Expanding Pre-Hospital Emergency Medicine Teaching through Internationally Livestreamed Academic Forums
Author(s) -
Jonathon Dean,
Benjamin Stretch,
Abigail Dunn,
Matthew Mitchard,
Tara Slade,
Louise Rosson,
Adam Chesters
Publication year - 2017
Publication title -
mededpublish
Language(s) - English
Resource type - Journals
ISSN - 2312-7996
DOI - 10.15694/mep.2017.000203
Subject(s) - curriculum , inclusion (mineral) , medical education , specialty , likert scale , preference , quality (philosophy) , distance education , psychology , medicine , pedagogy , family medicine , social psychology , developmental psychology , philosophy , epistemology , economics , microeconomics
This article was migrated. The article was marked as recommended. Introduction: Changing expectations in the accessibility of medical education and concomitant increases in inclusion of technology have led to demand for novel content delivery methods in medical education. Classical paradigms of educational preference based on geographical accessibility are gradually being replaced in a progressively online and connected environment by learners' preference for convenience, with selection between educational options becoming increasingly based on the quality of the content, and not necessarily its physical proximity. Livestreaming a medical education programme presents a new set of technical, logistical, and ethical considerations. Cambridge University Pre-Hospital Care Programme delivers a regional academic Pre-Hospital Emergency Medicine (PHEM) teaching programme mapped to the GMC recognised sub-specialty of the national PHEM curriculum and this programme has begun to stream the programme's monthly forums. We describe a literature review on livestreaming in medical education, a summary of our results with livestreaming, and recommendations for organisations interested in similar expansion. Methods: A systematic literature search was conducted by searching PubMed for terms related to livestreamed medical education. This programme began implementation of livestreaming in April 2017. Feedback was collected using Likert scales specific to livestream accessibility and audiovisual quality.

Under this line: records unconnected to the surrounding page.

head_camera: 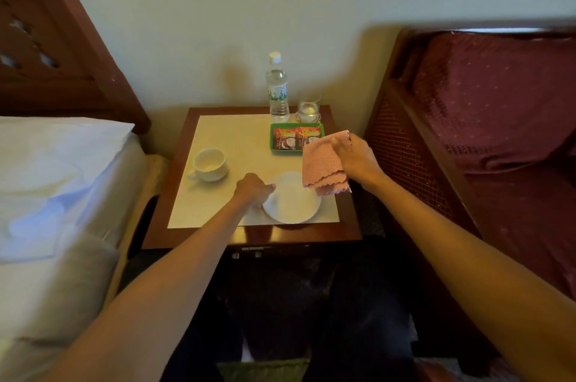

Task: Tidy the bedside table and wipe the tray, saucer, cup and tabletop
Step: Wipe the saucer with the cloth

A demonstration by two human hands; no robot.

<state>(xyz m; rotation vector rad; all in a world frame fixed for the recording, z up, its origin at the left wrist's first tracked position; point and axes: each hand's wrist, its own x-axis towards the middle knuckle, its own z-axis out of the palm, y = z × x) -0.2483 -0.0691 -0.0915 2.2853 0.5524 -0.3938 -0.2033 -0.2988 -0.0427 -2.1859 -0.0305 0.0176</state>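
Observation:
A white saucer (291, 199) lies near the front edge of the bedside table (218, 235), which has a pale top panel framed in dark wood. My left hand (253, 190) grips the saucer's left rim. My right hand (357, 157) holds a folded pink cloth (322, 163) that hangs above the saucer's right side. A white cup (209, 164) stands upright to the left, apart from the saucer. At the back right, a green tray (277, 149) holds two red sachets (296, 137).
A clear water bottle (277, 92) and a glass (308, 109) stand behind the tray by the wall. A bed with white linen (56, 194) is on the left. A dark red cushioned chair (498, 120) is close on the right.

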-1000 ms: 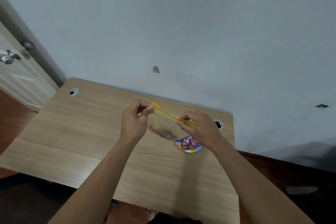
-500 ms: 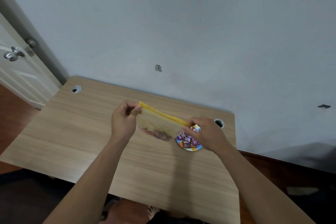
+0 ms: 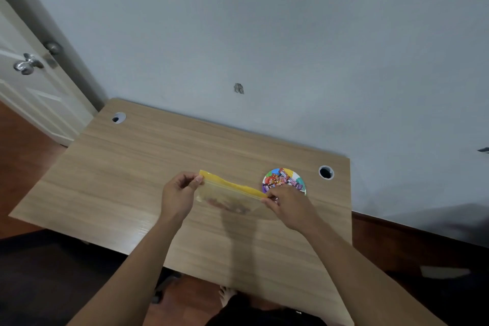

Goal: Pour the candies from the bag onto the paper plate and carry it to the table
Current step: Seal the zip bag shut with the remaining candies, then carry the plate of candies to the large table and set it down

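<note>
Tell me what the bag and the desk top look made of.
Bag: thin clear plastic with a yellow zip strip; the wood grain shows through it. Desk top: pale wood-grain surface with a smooth matte look, probably laminate rather than solid wood.

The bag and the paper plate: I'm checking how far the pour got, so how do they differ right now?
The bag is held above the desk, pinched by the left hand and right hand; the paper plate lies on it. The bag looks empty; the plate holds candies.

A white door (image 3: 31, 103) with a metal knob (image 3: 26, 65) stands left.
</note>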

Results: Four forums were successfully livestreamed between April and August 2017; feedback was increasingly positive as the programme became more familiar with livestreaming and made technical improvements to the stream. Discussion: This programme provided free, open-access livestreamed PHEM education to students and professionals in diverse fields. We present lessons learned by this organisation in implementation, and evidence that livestreamed medical education from leading experts is both possible and in demand. This has implications for both synchronous and asynchronous medical education; diffusion of medical education to interested parties need not be limited by geography, specialty, or access.